**Problem statement**. Would you repeat each line below exactly, without the pictures?

───── Information provided ─────

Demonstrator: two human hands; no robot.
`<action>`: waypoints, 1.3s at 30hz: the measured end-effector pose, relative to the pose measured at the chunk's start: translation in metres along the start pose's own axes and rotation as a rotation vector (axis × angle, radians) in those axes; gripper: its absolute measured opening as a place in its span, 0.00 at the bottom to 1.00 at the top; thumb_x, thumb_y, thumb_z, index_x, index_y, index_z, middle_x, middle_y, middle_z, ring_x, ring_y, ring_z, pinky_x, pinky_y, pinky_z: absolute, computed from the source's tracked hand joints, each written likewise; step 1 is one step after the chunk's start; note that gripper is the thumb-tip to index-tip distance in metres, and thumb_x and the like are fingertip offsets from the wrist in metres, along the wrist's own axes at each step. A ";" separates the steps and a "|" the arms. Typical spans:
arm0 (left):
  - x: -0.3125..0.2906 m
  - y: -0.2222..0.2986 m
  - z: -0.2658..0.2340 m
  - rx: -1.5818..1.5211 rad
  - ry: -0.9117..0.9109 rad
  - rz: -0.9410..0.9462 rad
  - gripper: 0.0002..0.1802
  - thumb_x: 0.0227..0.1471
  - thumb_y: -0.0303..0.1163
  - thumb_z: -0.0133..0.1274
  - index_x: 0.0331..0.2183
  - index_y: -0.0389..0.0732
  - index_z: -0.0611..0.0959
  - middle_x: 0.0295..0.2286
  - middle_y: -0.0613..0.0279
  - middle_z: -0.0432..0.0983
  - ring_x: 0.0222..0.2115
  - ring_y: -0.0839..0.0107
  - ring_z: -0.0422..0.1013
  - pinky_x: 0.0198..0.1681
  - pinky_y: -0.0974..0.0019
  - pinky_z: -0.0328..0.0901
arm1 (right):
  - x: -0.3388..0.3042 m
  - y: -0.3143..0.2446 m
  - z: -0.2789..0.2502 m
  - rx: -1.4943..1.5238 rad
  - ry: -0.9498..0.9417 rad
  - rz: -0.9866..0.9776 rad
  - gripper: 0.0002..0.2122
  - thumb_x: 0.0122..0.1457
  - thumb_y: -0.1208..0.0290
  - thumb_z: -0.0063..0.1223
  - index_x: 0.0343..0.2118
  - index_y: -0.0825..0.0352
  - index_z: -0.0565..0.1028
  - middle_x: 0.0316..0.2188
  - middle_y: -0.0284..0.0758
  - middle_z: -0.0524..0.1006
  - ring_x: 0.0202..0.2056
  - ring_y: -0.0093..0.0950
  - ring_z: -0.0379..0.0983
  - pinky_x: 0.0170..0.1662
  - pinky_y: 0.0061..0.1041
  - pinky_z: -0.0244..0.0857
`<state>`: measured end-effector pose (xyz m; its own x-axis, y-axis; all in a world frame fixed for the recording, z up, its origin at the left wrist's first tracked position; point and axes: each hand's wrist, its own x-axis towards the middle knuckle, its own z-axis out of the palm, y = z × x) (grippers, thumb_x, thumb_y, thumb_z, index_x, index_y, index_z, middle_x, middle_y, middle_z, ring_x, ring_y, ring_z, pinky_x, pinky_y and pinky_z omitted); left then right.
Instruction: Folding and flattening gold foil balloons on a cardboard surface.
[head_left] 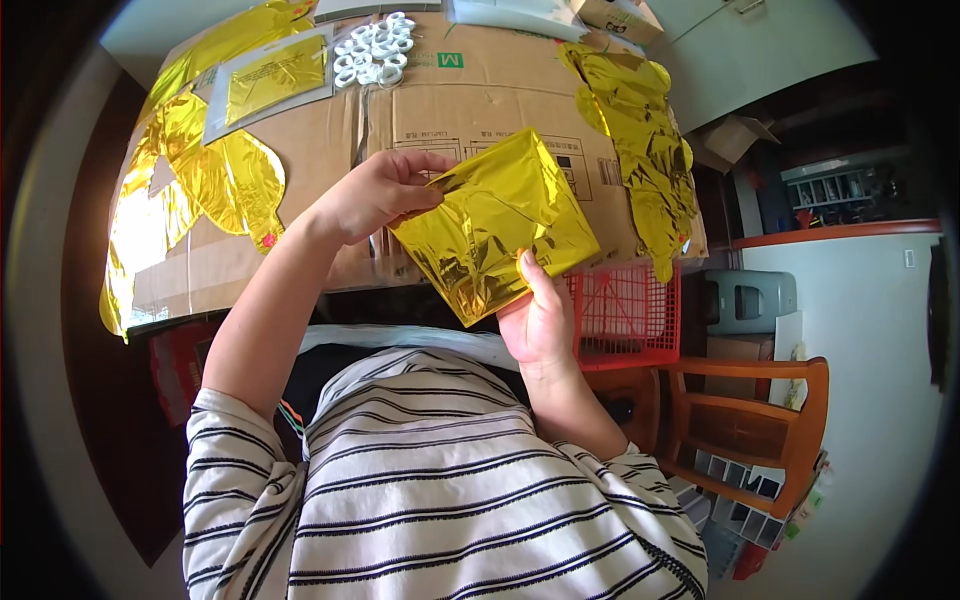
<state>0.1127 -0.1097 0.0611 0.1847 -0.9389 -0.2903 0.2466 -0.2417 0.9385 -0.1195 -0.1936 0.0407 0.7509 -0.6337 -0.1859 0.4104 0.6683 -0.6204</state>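
A folded gold foil balloon (500,215), flattened to a rough rectangle, is held up over the near edge of the cardboard-covered table. My left hand (385,195) pinches its left edge between thumb and fingers. At its lower right corner, my right hand (542,318) grips it with the thumb on top; the other fingers are mostly hidden beneath. Unfolded gold foil balloons (225,165) lie on the left of the table, and another gold foil balloon (645,140) hangs along the right side.
Flat cardboard (470,100) covers the table. A clear packet with folded gold foil (272,82) and a pile of white ribbon rolls (375,50) lie toward the far left. Below the table's right edge stand a red plastic basket (625,315) and a wooden chair (750,430).
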 end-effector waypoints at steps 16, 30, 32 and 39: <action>-0.003 -0.010 -0.012 -0.489 -0.110 0.040 0.29 0.66 0.42 0.39 0.61 0.33 0.68 0.53 0.52 0.73 0.53 0.65 0.71 0.56 0.60 0.66 | 0.012 0.004 -0.013 0.013 0.026 0.021 0.20 0.64 0.78 0.49 0.59 0.66 0.66 0.55 0.36 0.73 0.57 0.31 0.70 0.62 0.38 0.62; -0.019 -0.031 0.029 -0.870 -0.063 0.083 0.27 0.65 0.42 0.40 0.59 0.36 0.70 0.52 0.55 0.75 0.52 0.61 0.72 0.58 0.53 0.65 | 0.016 0.004 -0.012 0.086 0.062 -0.012 0.21 0.64 0.77 0.51 0.60 0.66 0.65 0.55 0.34 0.72 0.56 0.29 0.69 0.61 0.36 0.63; -0.021 -0.028 0.028 -0.835 -0.104 0.162 0.25 0.63 0.35 0.43 0.59 0.36 0.69 0.52 0.56 0.75 0.53 0.62 0.72 0.58 0.53 0.65 | 0.016 0.002 -0.006 0.053 0.035 -0.051 0.20 0.64 0.77 0.51 0.59 0.67 0.66 0.55 0.34 0.72 0.56 0.29 0.69 0.61 0.36 0.63; -0.022 -0.032 0.026 -0.689 -0.027 0.199 0.28 0.55 0.18 0.47 0.59 0.38 0.70 0.51 0.56 0.75 0.51 0.63 0.73 0.56 0.51 0.68 | 0.014 0.002 -0.005 -0.088 0.035 -0.051 0.17 0.65 0.73 0.52 0.56 0.69 0.69 0.53 0.34 0.73 0.53 0.27 0.71 0.57 0.33 0.67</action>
<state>0.0759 -0.0875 0.0426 0.2674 -0.9569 -0.1132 0.7570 0.1359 0.6392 -0.1107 -0.2034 0.0334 0.7111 -0.6803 -0.1776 0.3996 0.5988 -0.6941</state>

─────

**Expected answer**.
Demonstrator: two human hands; no robot.
`<action>`: waypoints, 1.3s at 30hz: the measured end-effector pose, relative to the pose measured at the chunk's start: translation in metres along the start pose's own axes and rotation as a rotation vector (axis × angle, radians) in those axes; gripper: its absolute measured opening as a place in its span, 0.00 at the bottom to 1.00 at the top; thumb_x, thumb_y, thumb_z, index_x, index_y, index_z, middle_x, middle_y, middle_z, ring_x, ring_y, ring_z, pinky_x, pinky_y, pinky_z: absolute, computed from the source's tracked hand joints, each written likewise; step 1 is one step after the chunk's start; note that gripper is the thumb-tip to index-tip distance in metres, and thumb_x and the like are fingertip offsets from the wrist in metres, along the wrist's own axes at each step. A ";" separates the steps and a "|" the arms. Typical spans:
arm0 (left):
  - x: -0.3125..0.2906 m
  - y: -0.2222..0.2986 m
  - z: -0.2658..0.2340 m
  - rx: -1.5818..1.5211 rad
  - ry: -0.9117..0.9109 rad
  - rz: -0.9410..0.9462 rad
  - gripper: 0.0002..0.1802
  - thumb_x: 0.0227..0.1471
  - thumb_y: -0.0303..0.1163
  - thumb_z: -0.0133..0.1274
  - index_x: 0.0331..0.2183
  - index_y: -0.0389..0.0732
  - index_z: -0.0611..0.0959
  - middle_x: 0.0295..0.2286
  - middle_y: -0.0613..0.0279
  - middle_z: -0.0432..0.0983
  - ring_x: 0.0222..0.2115
  - ring_y: -0.0839..0.0107
  - ring_z: -0.0422..0.1013
  - pinky_x: 0.0198..0.1681
  - pinky_y: -0.0974..0.0019
  - pinky_z: -0.0328..0.0901
arm1 (right):
  - x: -0.3388..0.3042 m
  - y: -0.3143..0.2446 m
  - z: -0.2789..0.2502 m
  - rx: -1.4943..1.5238 rad
  - ry: -0.9498..0.9417 rad
  - rz: -0.9866..0.9776 rad
  - gripper: 0.0002..0.2122
  - thumb_x: 0.0122..0.1457
  - thumb_y: -0.1208..0.0290
  - thumb_z: -0.0063..0.1223
  - index_x: 0.0343..0.2118
  - index_y: -0.0825..0.0352
  - index_z: -0.0565..0.1028
  - middle_x: 0.0316..0.2188
  - middle_y: -0.0284..0.0758
  - middle_z: -0.0524..0.1006
  - ring_x: 0.0202..0.2056
  - ring_y: -0.0093..0.0950
  - ring_z: -0.0379..0.0983
  - pinky_x: 0.0170..0.1662
  - pinky_y: 0.0061..0.1041
  - pinky_z: -0.0244..0.0857
`<state>`: measured end-effector pose (xyz m; its own x-axis, y-axis; all in a world frame fixed for the recording, z up, its origin at the left wrist's first tracked position; point and axes: each hand's wrist, its own x-axis towards the middle knuckle, its own z-axis out of the palm, y = z × x) (grippers, thumb_x, thumb_y, thumb_z, index_x, index_y, index_z, middle_x, middle_y, middle_z, ring_x, ring_y, ring_z, pinky_x, pinky_y and pinky_z omitted); left then right.
Instruction: Folding and flattening gold foil balloons on a cardboard surface.
[head_left] 
<state>0.1127 -0.1097 0.0611 0.1847 -0.9389 -0.2903 0.2466 -0.2417 0.9385 -0.1195 -0.1936 0.0407 0.7509 -0.6337 -0.1859 0.4104 0.6683 -0.6204</state>
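A folded gold foil balloon (500,215), flattened to a rough rectangle, is held up over the near edge of the cardboard-covered table. My left hand (385,195) pinches its left edge between thumb and fingers. At its lower right corner, my right hand (542,318) grips it with the thumb on top; the other fingers are mostly hidden beneath. Unfolded gold foil balloons (225,165) lie on the left of the table, and another gold foil balloon (645,140) hangs along the right side.
Flat cardboard (470,100) covers the table. A clear packet with folded gold foil (272,82) and a pile of white ribbon rolls (375,50) lie toward the far left. Below the table's right edge stand a red plastic basket (625,315) and a wooden chair (750,430).
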 end-effector waypoints at steps 16, 30, 32 and 39: <action>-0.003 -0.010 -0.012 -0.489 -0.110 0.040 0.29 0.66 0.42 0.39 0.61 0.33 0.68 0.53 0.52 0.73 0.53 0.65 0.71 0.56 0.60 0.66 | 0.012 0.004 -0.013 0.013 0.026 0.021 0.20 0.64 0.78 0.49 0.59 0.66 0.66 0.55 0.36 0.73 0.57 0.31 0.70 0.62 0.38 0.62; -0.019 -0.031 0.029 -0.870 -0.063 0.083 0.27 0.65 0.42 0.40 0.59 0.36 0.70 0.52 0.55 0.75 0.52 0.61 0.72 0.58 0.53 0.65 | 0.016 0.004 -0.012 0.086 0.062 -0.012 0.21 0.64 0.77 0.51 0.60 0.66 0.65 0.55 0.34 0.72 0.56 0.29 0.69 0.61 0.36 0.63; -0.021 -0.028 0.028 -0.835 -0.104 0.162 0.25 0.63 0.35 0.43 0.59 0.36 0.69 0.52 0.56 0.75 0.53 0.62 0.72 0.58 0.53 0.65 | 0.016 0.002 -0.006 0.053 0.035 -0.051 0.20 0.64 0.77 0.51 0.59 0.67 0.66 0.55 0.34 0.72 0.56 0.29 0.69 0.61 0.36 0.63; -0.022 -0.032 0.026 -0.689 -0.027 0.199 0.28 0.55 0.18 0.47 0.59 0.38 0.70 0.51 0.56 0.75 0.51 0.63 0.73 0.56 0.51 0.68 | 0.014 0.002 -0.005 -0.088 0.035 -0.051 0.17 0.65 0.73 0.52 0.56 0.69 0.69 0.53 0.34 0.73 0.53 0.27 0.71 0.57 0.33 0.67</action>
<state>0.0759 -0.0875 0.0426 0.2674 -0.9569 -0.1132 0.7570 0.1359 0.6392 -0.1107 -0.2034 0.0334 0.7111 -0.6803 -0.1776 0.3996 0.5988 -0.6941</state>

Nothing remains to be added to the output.